Un diagnostic médical contestable et un semblant de valse-hésitation judiciaire ont émaillé le dossier de Manuel Ribeiro Da Cruz, criminel récidiviste mis en examen et écroué pour l'assassinat de Marie-Christine Hodeau, kidnappée lundi dernier alors qu'elle faisait son jogging dans un bois près de Milly-la-Forêt (Essonne). Âgé aujourd'hui de 47 ans, marié et père de quatre enfants dont l'un est engagé dans les forces françaises en Afghanistan, il avait été condamné le 18 juin 2002 à onze années de réclusion criminelle pour l'enlèvement, la séquestration et le viol le 1er octobre 2000 d'une fillette de 13 ans qui était sa voisine à Échilleuses, village de 300 habitants du Loiret. Déjà à l'époque, il avait fait usage d'un couteau et fait monter de force sa victime dans sa voiture avant d'abuser d'elle. Le collège de trois médecins qui ont examiné Manuel Ribeiro Da Cruz, jusque-là inconnu de la justice, ne remarque «aucune anomalie mentale ou psychique de dimension psychiatrique aliénante». En revanche, les experts avaient noté une «dépendance à l'alcool» entraînant un «penchant sexuel agressif inapproprié».
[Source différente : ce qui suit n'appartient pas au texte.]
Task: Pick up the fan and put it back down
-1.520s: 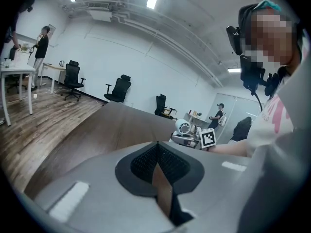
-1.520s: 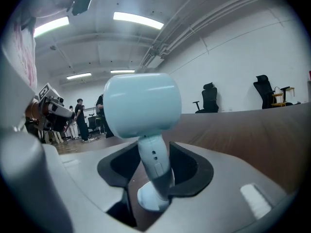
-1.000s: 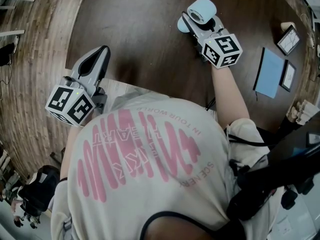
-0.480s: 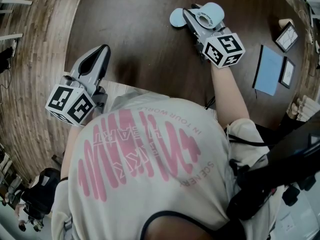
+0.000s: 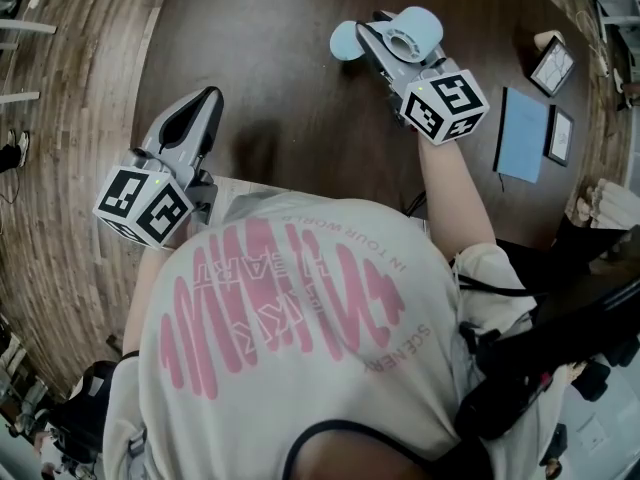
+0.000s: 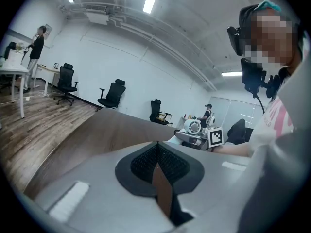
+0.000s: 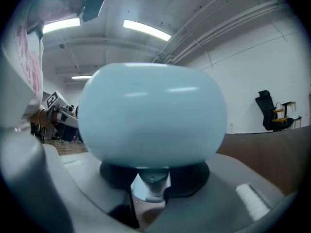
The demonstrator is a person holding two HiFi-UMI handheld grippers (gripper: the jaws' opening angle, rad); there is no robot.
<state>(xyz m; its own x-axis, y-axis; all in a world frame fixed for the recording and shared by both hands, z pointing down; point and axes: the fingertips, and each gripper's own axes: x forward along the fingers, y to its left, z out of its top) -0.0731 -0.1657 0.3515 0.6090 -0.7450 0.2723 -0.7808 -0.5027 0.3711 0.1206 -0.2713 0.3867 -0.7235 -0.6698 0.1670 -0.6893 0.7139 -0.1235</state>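
Note:
A light blue desk fan [image 5: 408,28] hangs above the dark brown table [image 5: 270,58], its round base [image 5: 345,40] off the surface. My right gripper [image 5: 385,40] is shut on the fan's neck below the head. In the right gripper view the fan's rounded head [image 7: 151,113] fills the middle, and the stem sits pinched in that gripper [image 7: 150,188]. My left gripper [image 5: 205,103] hovers over the table's near left, shut and holding nothing. In the left gripper view its pads [image 6: 167,161] meet, and the fan [image 6: 194,126] shows far off to the right.
A blue notebook [image 5: 522,136] and two small picture frames [image 5: 552,65] [image 5: 559,135] lie at the table's right. Wooden floor [image 5: 70,118] lies past the table's left edge. Office chairs [image 6: 112,94] and a white desk [image 6: 12,72] stand in the room beyond.
My right gripper has risen with the fan, which now sits higher and further left in the head view with its base off the table. The left gripper has hardly shifted.

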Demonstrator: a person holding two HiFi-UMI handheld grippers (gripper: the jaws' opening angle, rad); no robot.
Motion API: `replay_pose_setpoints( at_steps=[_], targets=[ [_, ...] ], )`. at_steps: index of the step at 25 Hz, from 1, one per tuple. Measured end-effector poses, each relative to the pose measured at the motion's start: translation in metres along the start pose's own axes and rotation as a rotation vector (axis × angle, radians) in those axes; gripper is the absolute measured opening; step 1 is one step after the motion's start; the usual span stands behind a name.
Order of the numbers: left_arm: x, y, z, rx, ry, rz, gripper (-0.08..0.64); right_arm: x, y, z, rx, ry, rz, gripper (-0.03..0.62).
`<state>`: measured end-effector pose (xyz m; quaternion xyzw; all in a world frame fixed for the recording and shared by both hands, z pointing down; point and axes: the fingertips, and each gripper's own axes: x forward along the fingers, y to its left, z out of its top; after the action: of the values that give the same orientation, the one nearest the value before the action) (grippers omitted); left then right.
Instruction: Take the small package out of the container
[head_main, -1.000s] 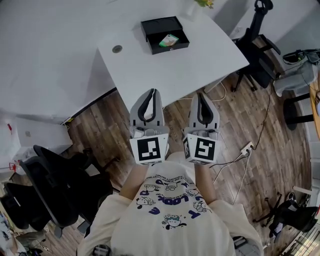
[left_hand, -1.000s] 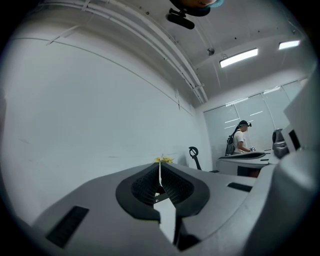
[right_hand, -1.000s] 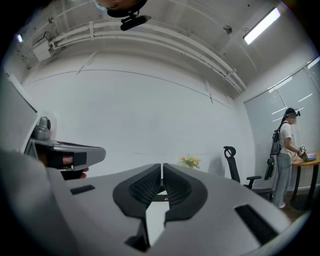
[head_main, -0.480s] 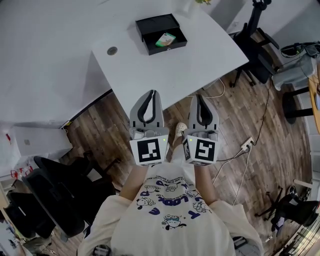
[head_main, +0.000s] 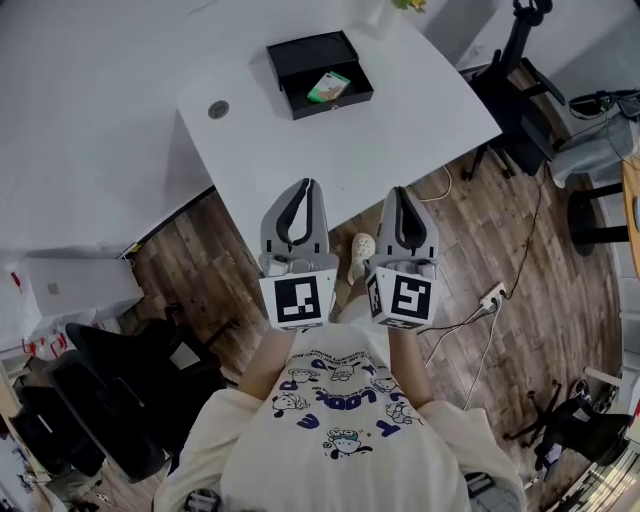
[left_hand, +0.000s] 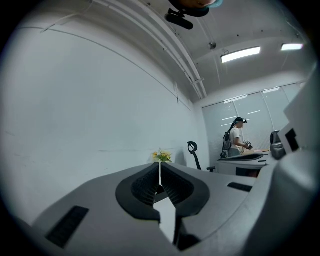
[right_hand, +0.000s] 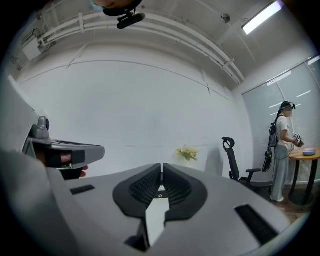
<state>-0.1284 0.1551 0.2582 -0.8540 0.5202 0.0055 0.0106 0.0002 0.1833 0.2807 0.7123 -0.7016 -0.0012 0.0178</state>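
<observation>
Left tool (head_main: 302, 186) and right tool (head_main: 401, 192) were held level, side by side, both clenched on nothing; judged a carrying posture, the worktop (head_main: 340, 160) not yet reached. Small package (head_main: 329, 86) lay in the open black container (head_main: 303, 58) at 12 o'clock, well apart.

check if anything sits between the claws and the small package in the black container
Nothing visible does. The left claw and right claw, both shut, are well back from the black container; only bare white table and the container's low near wall lie before the small package, and the container is open on top.
</observation>
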Motion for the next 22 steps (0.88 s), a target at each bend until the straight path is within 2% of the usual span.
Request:
replay_pose_setpoints(
  at_steps=[14,22],
  targets=[
    [0.084,-0.016,-0.003,0.015,0.012,0.058,0.023,0.077,-0.049,0.000,0.010,0.004,0.067,0.032],
    [0.138,-0.021,0.002,0.023,0.015,0.126,0.023,0.128,-0.085,0.007,0.007,0.004,0.126,0.032]
  ],
)
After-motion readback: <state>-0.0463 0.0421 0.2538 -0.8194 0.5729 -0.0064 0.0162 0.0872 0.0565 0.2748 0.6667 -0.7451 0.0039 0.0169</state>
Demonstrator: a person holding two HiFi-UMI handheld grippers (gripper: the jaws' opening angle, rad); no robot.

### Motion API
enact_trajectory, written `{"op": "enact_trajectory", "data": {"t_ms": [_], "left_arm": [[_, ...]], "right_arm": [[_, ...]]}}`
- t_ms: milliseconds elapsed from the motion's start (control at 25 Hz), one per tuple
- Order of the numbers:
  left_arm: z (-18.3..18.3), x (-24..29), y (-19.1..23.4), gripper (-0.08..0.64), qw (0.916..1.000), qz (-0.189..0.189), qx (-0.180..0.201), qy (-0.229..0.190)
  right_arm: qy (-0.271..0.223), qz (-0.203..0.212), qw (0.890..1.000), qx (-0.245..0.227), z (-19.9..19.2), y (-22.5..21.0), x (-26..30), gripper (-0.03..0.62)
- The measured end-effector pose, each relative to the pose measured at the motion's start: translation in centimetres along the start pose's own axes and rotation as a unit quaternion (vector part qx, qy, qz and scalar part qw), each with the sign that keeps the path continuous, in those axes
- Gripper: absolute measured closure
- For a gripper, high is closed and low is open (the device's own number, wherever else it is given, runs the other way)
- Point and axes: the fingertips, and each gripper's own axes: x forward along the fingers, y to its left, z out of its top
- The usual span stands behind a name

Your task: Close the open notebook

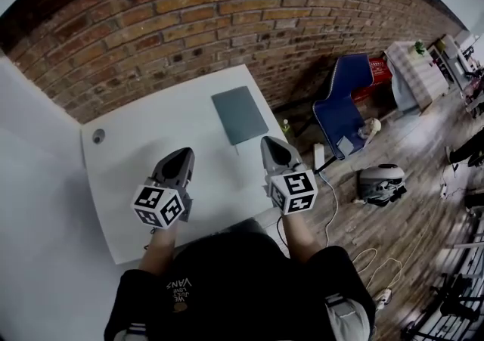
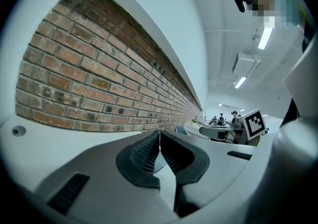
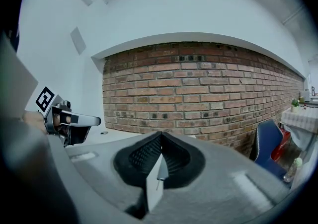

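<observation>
On the white table (image 1: 144, 143), found the notebook (image 1: 240, 114) lying shut. Noted left gripper (image 1: 181, 158) and right gripper (image 1: 275, 149) closed, empty, clear of it. Judged task done, needing only withdrawal.

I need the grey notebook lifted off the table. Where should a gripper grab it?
Probably take the notebook by its near short edge, bringing the right gripper in low from the person's side. It lies flat and closed, so only thin edges offer purchase, and that one is nearest.
</observation>
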Motion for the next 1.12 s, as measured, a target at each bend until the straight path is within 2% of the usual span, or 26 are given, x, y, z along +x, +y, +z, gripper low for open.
{"op": "enact_trajectory", "data": {"t_ms": [440, 1120], "left_arm": [[-1.9, -2.5, 0.7, 0.552, 0.9998, 0.009, 0.013, 0.013], [-3.2, -1.6, -1.3, 0.552, 0.9992, -0.019, 0.017, 0.032]], "right_arm": [[-0.004, -0.008, 1.000, 0.010, -1.2, 2.1, -1.3, 0.595], [0.022, -0.007, 1.000, 0.007, -3.0, 3.5, -2.3, 0.597]]}}
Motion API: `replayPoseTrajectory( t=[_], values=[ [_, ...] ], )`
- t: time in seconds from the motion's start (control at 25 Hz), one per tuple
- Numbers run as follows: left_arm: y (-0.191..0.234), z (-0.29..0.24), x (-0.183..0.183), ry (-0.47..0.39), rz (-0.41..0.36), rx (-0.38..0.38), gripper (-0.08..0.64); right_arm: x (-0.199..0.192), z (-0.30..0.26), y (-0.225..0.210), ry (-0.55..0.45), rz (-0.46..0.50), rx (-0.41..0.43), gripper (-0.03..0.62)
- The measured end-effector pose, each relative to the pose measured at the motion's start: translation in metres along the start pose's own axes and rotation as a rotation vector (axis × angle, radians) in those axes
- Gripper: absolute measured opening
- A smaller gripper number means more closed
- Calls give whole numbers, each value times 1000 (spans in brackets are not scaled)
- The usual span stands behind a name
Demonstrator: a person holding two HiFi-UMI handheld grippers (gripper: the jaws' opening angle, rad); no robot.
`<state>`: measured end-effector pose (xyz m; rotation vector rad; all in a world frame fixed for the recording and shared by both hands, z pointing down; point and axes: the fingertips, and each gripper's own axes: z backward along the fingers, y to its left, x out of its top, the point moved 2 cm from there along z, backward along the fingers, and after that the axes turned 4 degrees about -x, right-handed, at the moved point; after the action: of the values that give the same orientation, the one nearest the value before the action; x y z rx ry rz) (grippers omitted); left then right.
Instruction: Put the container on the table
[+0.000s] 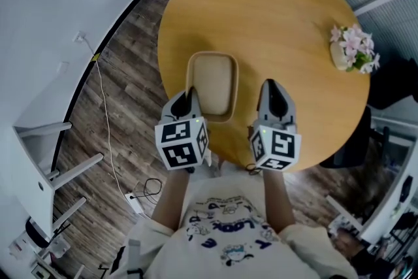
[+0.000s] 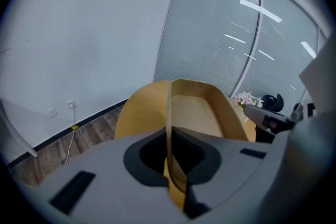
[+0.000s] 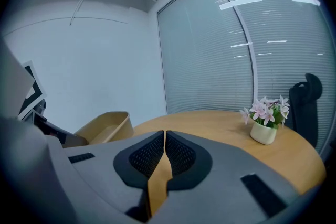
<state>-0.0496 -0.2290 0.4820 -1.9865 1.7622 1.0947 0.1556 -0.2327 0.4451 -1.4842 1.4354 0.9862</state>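
Placement looks almost finished. We see the container (image 1: pixel 212 85) over the near part of the round counter (image 1: pixel 274 10), in the lower middle of the head view, with its whole outline inside the counter's edge. We cannot tell whether its base already rests on the wood or hangs just above it; no view shows the underside.

The left gripper (image 1: pixel 189 100) sits at the container's lower-left corner. In the left gripper view its jaws are clamped on the container's side wall (image 2: pixel 169 113), which runs straight up between them. The right gripper (image 1: pixel 273 95) is just beside the container on the right of the frame and apart from it. In the right gripper view its jaws are pressed together with nothing between them, only counter showing through the slit. Flowers (image 1: pixel 354 48) stand at the right edge of the counter, well apart from everything else.

What is left, we judge, is small. We settle the base flat if it is not down yet, then part the left jaws and draw that gripper away without dragging the wall along.
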Motion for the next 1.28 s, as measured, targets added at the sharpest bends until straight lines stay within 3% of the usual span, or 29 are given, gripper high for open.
replayPoseTrajectory(
  t=[1.28],
  values=[
    [8, -82, -77, 224, -14, 48, 6, -80, -25, -20, 206, -16, -17, 11]
  ],
)
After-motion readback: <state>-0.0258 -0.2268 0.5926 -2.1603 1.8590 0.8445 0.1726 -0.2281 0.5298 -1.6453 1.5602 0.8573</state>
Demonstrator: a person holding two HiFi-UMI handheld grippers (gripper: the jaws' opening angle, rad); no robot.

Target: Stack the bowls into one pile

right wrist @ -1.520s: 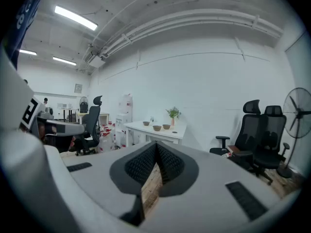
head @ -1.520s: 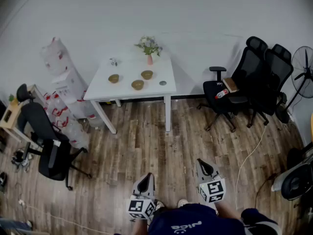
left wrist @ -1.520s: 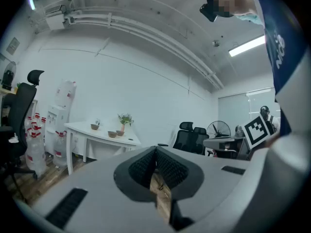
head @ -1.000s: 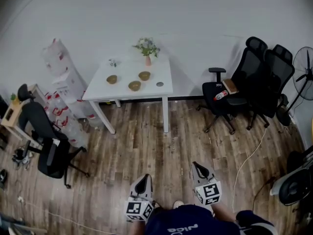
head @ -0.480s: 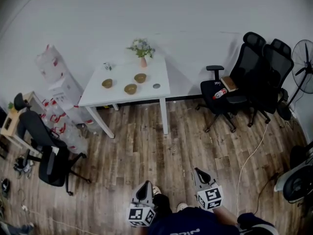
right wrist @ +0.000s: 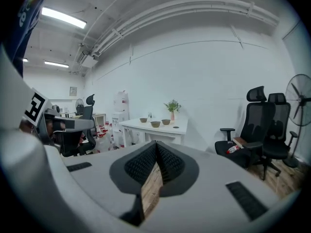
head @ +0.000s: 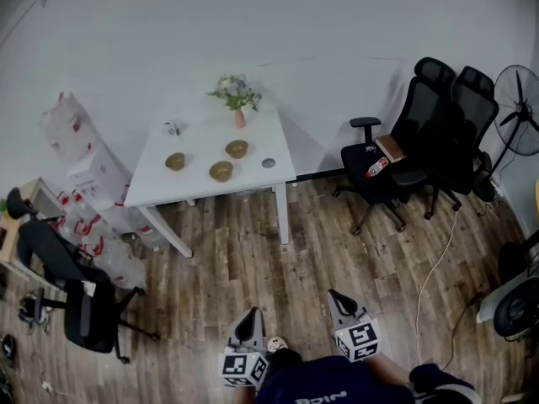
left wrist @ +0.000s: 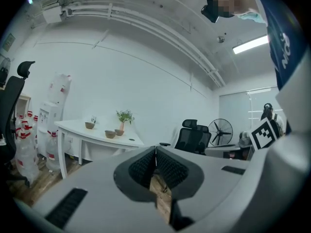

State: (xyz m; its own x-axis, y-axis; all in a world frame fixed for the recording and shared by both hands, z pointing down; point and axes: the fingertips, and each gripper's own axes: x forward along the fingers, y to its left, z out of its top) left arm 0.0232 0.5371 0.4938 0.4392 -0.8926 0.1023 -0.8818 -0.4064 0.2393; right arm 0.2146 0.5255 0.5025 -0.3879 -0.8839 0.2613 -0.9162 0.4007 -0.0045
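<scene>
An office: black swivel chairs [head: 421, 133], a white table [head: 210, 188], a fan [head: 518, 99], wood floor [head: 295, 268].

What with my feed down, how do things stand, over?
Left gripper, right gripper shut, empty. Three round brown bowls apart on white table, unstacked. Wooden floor between looks bare.

On the table [head: 198, 137], the front bowl [head: 221, 171] has the left bowl [head: 175, 162] at its 9 o'clock and the rear bowl [head: 237, 148] at its 1 o'clock, all apart. The vase [head: 239, 118] stands behind them. Office chairs [head: 396, 171] stand at the table's 3 o'clock.
</scene>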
En d'autres termes, sa criminelle perversion ne serait consécutive qu'à l'abus de la bouteille... «Si la psychiatrie était une science exacte, cet homme serait évidemment resté derrière les barreaux», concédait jeudi un magistrat, précisant que «Manuel n'avait pas bu le moindre verre avant d'agresser mortellement Marie-Christine Hodeau». C'est donc sous les traits d'un repenti de la bouteille, bon père de famille disposant de garanties de représentation que Manuel formule une première demande de libération conditionnelle, rejetée le 30 septembre 2005 par le tribunal d'application des peines de Melun.
Alcooliques anonymes
Mais, le 5 janvier 2006, la cour d'appel de Paris fait droit au pourvoi en appel du violeur : ce dernier est relâché une première fois à condition qu'il se soumette à des obligations de soins chez un alcoologue, qu'il ait un emploi et, surtout, qu'il ne rentre pas en contact avec sa victime ou ne fréquente le village d'Échilleuses. Sa liberté de mouvement est de courte durée. Cinq mois après, le juge d'application des peines lui retire le bénéfice de sa conditionnelle considérant qu'il ne travaille plus et qu'il a quitté son domicile de Paris pour s'installer à moins de vingt kilomètres du domicile de son ex-victime.
Persévérant, le violeur reformule une nouvelle demande, acceptée en février avec un effet à compter du 5 mars 2007. À partir de cette date et jusqu'à la fin de sa peine le 21 novembre dernier, Manuel Ribeiro Da Cruz devait pointer chez les Alcooliques anonymes. «Ses obligations de soins, son domicile ainsi que son travail étaient surveillés mensuellement par le service de probation et d'insertion», précise le procureur adjoint d'Évry, Michel Lernoult. Un rapport était transmis tous les trois mois au juge d'application des peines qui avait convoqué Manuel Ribeiro Da Cruz en mai puis octobre 2007 après avoir pris connaissance de rumeurs selon lesquels ce dernier rôdait à Échilleuses. Après ces rappels à la loi, le récidiviste a attendu d'avoir purgé sa peine pour revenir s'établir à côté du domicile de la fillette agressée.
La famille de cette dernière redoutait que le prédateur ne repasse à l'action. Jeudi, gendarmes et policiers commençaient un minutieux travail de rapprochements entre l'assassinat de Marie-Christine Hodeau et d'autres affaires non résolues. La plus intéressante concerne Caroline Marcel, 45 ans, partie elle aussi faire son jogging avant d'être découverte, le 23 juin 2008, étranglée dans une rivière à Olivet (Loiret). À cette époque, Manuel Ribeiro Da Cruz achevait sa seconde libération conditionnelle.